JR Motorsports – the company co-owned by Dale Earnhardt Jr. – has been a fixture of the NASCAR Xfinity Series for more than 15 years, winning three championships and dozens of races along the way. Not as well-known is the fact that JRM has fielded Late Model Stock cars for more than 20 years, enjoying major success at short tracks throughout the Southeast.

As the co-owner of the organization he founded in 2002, Earnhardt Jr. has had plenty of opportunities to jump in a Late Model car and go racing. As the boss man, he could go run a Late Model somewhere almost every weekend if he wished.

But up until now, Earnhardt Jr. has passed on the chance, choosing to focus his efforts elsewhere and leaving the Late Model efforts up to the young drivers who’ve been part of JRM’s stable. All that changes, however, on August 31 when Earnhardt Jr. will campaign a JR Motorsports Late Model in the CARS Tour race at recently revitalized North Wilkesboro Speedway in North Carolina. 

It’ll be the first time since 1997 that Earnhardt Jr. has raced a Late Model, and his car – sporting the iconic No. 3 and splashed in Sun Drop colors – is a mirror image of the vehicle he drove in a Late Model race at North Wilkesboro in 1993 on the same weekend his legendary father was competing in a NASCAR Cup Series race at the .625-mile short track.

As much as Earnhardt Jr. is looking forward to returning to the style of racing he cut his proverbial teeth on for several years before joining the NASCAR Xfinity Series in 1998, though, he’s also surprisingly nervous.

It won’t be all fun and games for Dale Jr. in Late Model return

Since retiring from full-time NASCAR Cup Series competition at the end of the 2017 season, Dale Earnhardt Jr. has made five Xfinity Series starts for JR Motorsports – one per season. Although none of those appearances have resulted in a win, the first three yielded a top-five finish for Earnhardt Jr. However, the last two times Junior has hopped in an Xfinity car, he’s finished 14th and 11th, respectively. 

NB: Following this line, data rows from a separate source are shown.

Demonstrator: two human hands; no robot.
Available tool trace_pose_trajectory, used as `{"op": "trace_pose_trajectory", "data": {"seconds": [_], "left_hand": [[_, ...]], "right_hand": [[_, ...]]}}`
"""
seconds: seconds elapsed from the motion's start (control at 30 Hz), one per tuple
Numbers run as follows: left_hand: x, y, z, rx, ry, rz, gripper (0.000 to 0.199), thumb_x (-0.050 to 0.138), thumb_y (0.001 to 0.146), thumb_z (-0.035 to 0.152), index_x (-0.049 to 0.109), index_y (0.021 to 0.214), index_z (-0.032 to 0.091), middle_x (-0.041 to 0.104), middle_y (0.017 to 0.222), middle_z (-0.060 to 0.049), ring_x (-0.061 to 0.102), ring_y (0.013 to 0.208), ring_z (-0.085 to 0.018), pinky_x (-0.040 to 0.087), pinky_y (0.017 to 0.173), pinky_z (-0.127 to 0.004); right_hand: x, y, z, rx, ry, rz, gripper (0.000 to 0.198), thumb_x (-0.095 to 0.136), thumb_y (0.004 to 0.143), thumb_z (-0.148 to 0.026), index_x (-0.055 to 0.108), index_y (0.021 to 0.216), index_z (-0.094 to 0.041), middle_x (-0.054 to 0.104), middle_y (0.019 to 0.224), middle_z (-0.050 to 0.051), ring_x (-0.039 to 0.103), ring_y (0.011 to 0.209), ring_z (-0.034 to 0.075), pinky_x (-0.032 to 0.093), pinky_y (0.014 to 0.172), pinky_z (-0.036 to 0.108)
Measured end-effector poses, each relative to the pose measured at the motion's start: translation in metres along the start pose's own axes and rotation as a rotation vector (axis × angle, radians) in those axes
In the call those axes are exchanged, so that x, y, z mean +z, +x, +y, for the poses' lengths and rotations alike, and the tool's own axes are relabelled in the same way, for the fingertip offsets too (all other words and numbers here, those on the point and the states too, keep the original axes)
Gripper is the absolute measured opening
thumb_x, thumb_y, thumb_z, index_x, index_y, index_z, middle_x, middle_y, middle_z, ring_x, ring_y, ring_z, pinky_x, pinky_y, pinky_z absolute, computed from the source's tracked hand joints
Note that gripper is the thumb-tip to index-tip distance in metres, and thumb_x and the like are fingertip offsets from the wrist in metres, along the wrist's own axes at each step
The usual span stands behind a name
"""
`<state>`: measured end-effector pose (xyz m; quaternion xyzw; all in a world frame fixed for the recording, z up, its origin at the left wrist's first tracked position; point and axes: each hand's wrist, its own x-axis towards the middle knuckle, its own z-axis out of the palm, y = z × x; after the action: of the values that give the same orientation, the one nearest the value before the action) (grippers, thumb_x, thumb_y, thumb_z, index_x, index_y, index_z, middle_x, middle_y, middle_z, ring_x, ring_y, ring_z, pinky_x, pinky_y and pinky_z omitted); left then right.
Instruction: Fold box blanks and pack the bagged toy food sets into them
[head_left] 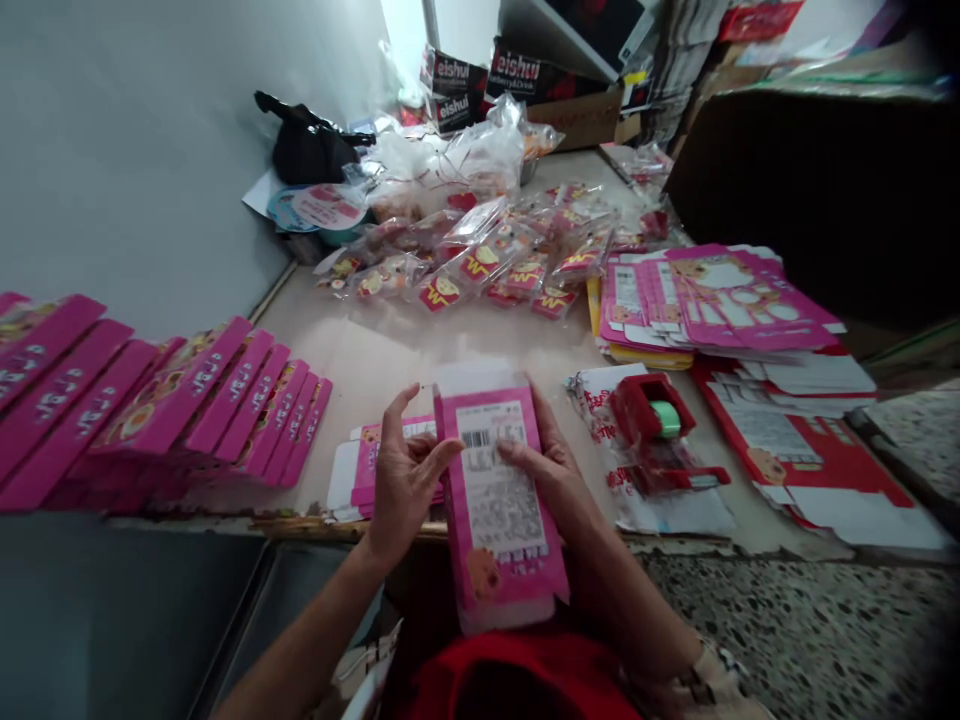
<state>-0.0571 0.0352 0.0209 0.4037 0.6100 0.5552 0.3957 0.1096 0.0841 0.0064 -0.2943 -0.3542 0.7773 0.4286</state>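
A pink cardboard box (506,570) with a white barcode label is held upright in front of me, its white flaps showing at the top and bottom. My right hand (564,485) grips its right side, thumb on the label and fingers behind. At the left edge, the thumb of my left hand (405,490) touches the box, while the index finger is raised and the others are loosely bent. Flat pink box blanks (365,470) lie on the table behind my left hand. To the right sits a red tape dispenser (643,405) with a green roll.
Several pink boxes (247,400) stand in a row at the left. Clear-wrapped packets (480,260) are heaped toward the back, before white plastic bags (465,160). Flat pink blanks (705,300) and red blanks (817,450) are piled right. A large dark carton (810,190) stands beyond.
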Motion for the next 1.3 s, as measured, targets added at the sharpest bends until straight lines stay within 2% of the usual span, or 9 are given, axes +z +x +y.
{"op": "trace_pose_trajectory", "data": {"seconds": [0.17,0.27,0.4,0.6,0.7,0.8,0.93,1.13,1.3], "left_hand": [[-0.001,-0.041,-0.039,-0.043,-0.197,-0.005,0.060,0.072,0.088,0.058,0.056,0.134,0.023,0.072,0.080,0.000,0.064,0.064,-0.016,0.052,0.059,-0.024],[0.003,-0.053,-0.051,-0.127,-0.260,-0.034,0.047,0.063,0.093,0.062,0.065,0.116,0.021,0.074,0.095,-0.004,0.068,0.080,-0.017,0.054,0.071,-0.025],[0.016,-0.050,-0.044,-0.215,-0.259,-0.150,0.038,0.071,0.090,0.052,0.073,0.103,0.017,0.073,0.102,-0.006,0.067,0.086,-0.017,0.053,0.076,-0.025],[0.027,-0.036,-0.011,-0.153,-0.339,-0.175,0.048,0.077,0.086,0.027,0.063,0.132,0.029,0.066,0.098,0.001,0.065,0.085,-0.013,0.052,0.079,-0.024],[0.023,-0.034,0.003,-0.071,-0.123,-0.305,0.021,0.071,0.091,0.030,0.076,0.109,0.021,0.068,0.103,-0.004,0.065,0.096,-0.017,0.051,0.082,-0.025],[0.022,-0.032,0.012,0.015,-0.037,-0.301,0.018,0.074,0.090,0.036,0.076,0.087,0.018,0.069,0.094,-0.005,0.064,0.091,-0.018,0.050,0.079,-0.026],[0.030,-0.026,0.019,-0.094,-0.070,-0.206,0.025,0.080,0.084,0.037,0.068,0.075,0.018,0.063,0.073,0.000,0.056,0.067,-0.012,0.045,0.062,-0.023],[0.028,-0.016,0.024,-0.212,-0.197,-0.210,0.020,0.080,0.085,0.034,0.068,0.079,0.019,0.066,0.074,0.002,0.060,0.065,-0.012,0.049,0.062,-0.022],[0.021,-0.032,0.006,-0.334,-0.269,-0.379,0.033,0.081,0.083,0.042,0.066,0.104,0.021,0.074,0.088,-0.003,0.070,0.076,-0.019,0.057,0.067,-0.029]], "right_hand": [[-0.017,-0.033,0.019,0.164,-0.018,-0.121,0.085,0.080,0.082,-0.037,0.033,0.152,-0.043,0.073,0.117,0.001,0.071,0.078,0.020,0.059,0.068,0.035],[-0.028,-0.038,0.028,0.114,-0.168,0.030,0.043,0.068,0.090,-0.057,0.057,0.119,-0.027,0.070,0.094,0.001,0.064,0.069,0.016,0.054,0.063,0.029],[-0.036,-0.044,0.020,-0.031,-0.416,0.206,0.041,0.058,0.095,-0.059,0.056,0.081,-0.021,0.060,0.074,-0.001,0.054,0.064,0.015,0.046,0.058,0.026],[-0.043,-0.058,-0.010,-0.085,-0.462,0.224,0.035,0.067,0.092,-0.046,0.065,0.120,-0.025,0.067,0.080,-0.001,0.061,0.067,0.017,0.050,0.060,0.027],[-0.047,-0.063,-0.022,-0.079,-0.524,0.162,0.029,0.071,0.091,-0.044,0.077,0.109,-0.023,0.075,0.091,0.003,0.068,0.082,0.020,0.054,0.070,0.029],[-0.043,-0.064,-0.030,-0.116,-0.576,0.137,0.025,0.074,0.089,-0.044,0.081,0.089,-0.021,0.077,0.084,0.003,0.067,0.079,0.020,0.053,0.070,0.028],[-0.025,-0.055,-0.037,-0.103,-0.535,0.212,0.020,0.081,0.083,-0.041,0.079,0.085,-0.021,0.072,0.072,0.000,0.061,0.064,0.014,0.048,0.057,0.024],[-0.021,-0.040,-0.039,0.009,-0.333,0.256,0.026,0.088,0.075,-0.039,0.070,0.074,-0.021,0.069,0.067,-0.003,0.056,0.055,0.010,0.047,0.052,0.021],[-0.043,-0.046,-0.029,0.071,-0.415,0.208,0.028,0.093,0.069,-0.037,0.081,0.090,-0.022,0.078,0.083,0.004,0.069,0.070,0.019,0.057,0.063,0.031]]}}
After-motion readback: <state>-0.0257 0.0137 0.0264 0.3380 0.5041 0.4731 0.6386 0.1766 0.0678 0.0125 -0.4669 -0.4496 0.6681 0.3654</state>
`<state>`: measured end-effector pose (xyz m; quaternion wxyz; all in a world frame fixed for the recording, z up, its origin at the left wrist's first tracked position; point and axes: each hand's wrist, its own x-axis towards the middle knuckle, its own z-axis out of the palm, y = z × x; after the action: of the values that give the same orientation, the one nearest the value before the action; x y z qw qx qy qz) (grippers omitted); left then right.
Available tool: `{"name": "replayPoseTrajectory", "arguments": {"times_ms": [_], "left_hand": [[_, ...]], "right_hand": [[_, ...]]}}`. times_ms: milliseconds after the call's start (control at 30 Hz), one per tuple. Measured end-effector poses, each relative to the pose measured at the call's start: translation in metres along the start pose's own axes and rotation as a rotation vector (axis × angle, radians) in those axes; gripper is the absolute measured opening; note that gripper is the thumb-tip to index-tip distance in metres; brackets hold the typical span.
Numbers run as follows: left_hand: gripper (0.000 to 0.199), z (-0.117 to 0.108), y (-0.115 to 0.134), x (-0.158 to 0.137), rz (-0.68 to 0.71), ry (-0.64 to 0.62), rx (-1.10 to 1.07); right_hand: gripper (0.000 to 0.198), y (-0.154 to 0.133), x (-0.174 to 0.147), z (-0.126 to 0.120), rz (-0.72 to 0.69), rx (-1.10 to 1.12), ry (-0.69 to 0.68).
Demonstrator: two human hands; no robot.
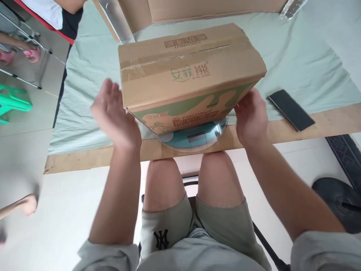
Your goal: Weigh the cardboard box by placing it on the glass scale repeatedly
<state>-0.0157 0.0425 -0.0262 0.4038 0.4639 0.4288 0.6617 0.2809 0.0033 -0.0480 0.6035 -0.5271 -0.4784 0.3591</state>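
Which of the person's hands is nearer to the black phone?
Right. The right hand is at the cardboard box's right end, just left of the phone; the left hand is by the box's opposite end.

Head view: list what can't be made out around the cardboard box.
Head view throughout:
Inside of the cardboard box: hidden by its walls.
Far part of the glass scale: hidden behind the box.
Display: any figures too small.
Left hand: blurred, apparently by motion.
Far cardboard: cut off by top edge.

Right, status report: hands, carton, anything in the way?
Left hand open beside coconut carton; right hand at right end. Carton over glass scale. Smartphone nearby, not blocking.
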Motion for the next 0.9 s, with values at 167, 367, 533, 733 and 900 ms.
{"name": "replayPoseTrajectory", "arguments": {"times_ms": [167, 367, 533, 733, 900], "left_hand": [[0.023, -0.058, 0.001, -0.144, 0.239, 0.038, 0.340], [0.036, -0.055, 0.006, -0.212, 0.288, -0.416, 0.807], [0.044, -0.045, -0.007, -0.194, 0.333, -0.288, 1.022], [0.041, -0.052, -0.005, -0.197, 0.390, -0.352, 1.008], [0.042, -0.054, -0.008, -0.196, 0.386, -0.310, 0.984]], "right_hand": [[0.039, -0.002, -0.165, -0.035, -0.059, -0.269, -0.003], [0.032, -0.002, -0.222, -0.024, -0.530, -0.814, -0.351], [0.012, 0.004, -0.200, -0.018, -0.413, -0.832, -0.154], [0.011, 0.007, -0.209, -0.026, -0.441, -0.774, -0.240], [0.010, 0.005, -0.206, -0.026, -0.436, -0.753, -0.254]]}}
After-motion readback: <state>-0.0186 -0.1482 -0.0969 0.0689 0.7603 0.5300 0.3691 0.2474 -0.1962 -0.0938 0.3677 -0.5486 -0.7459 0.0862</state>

Although those aren’t terrible outcomes by any means, they suggest that Earnhardt Jr.’s skills have perhaps deteriorated ever so slightly – especially since he was in a car likely capable of going to Victory Lane, based on JRM’s dominance in recent times. Like with anything, when you don’t race for a while, it’s easy to get rusty. Plus, Dale Jr. is almost 48 years old – several years removed from what most consider the prime driving years.

So, it’s understandable that Earnhardt Jr. would have some butterflies in his stomach heading to North Wilkesboro. Especially when you consider that he hasn’t raced a Late Model in a quarter of a century.

“I don’t think I’ll be that nervous about just driving or running well,” the driver said during a media availability this past weekend at Watkins Glen International (h/t Matt Weaver). “I just want to finish all the laps. I’ll be really, really nervous that I’m going to get wrecked out, or I’ll wreck the car or not finish the race. Just finishing the race is really my only hope and objective. 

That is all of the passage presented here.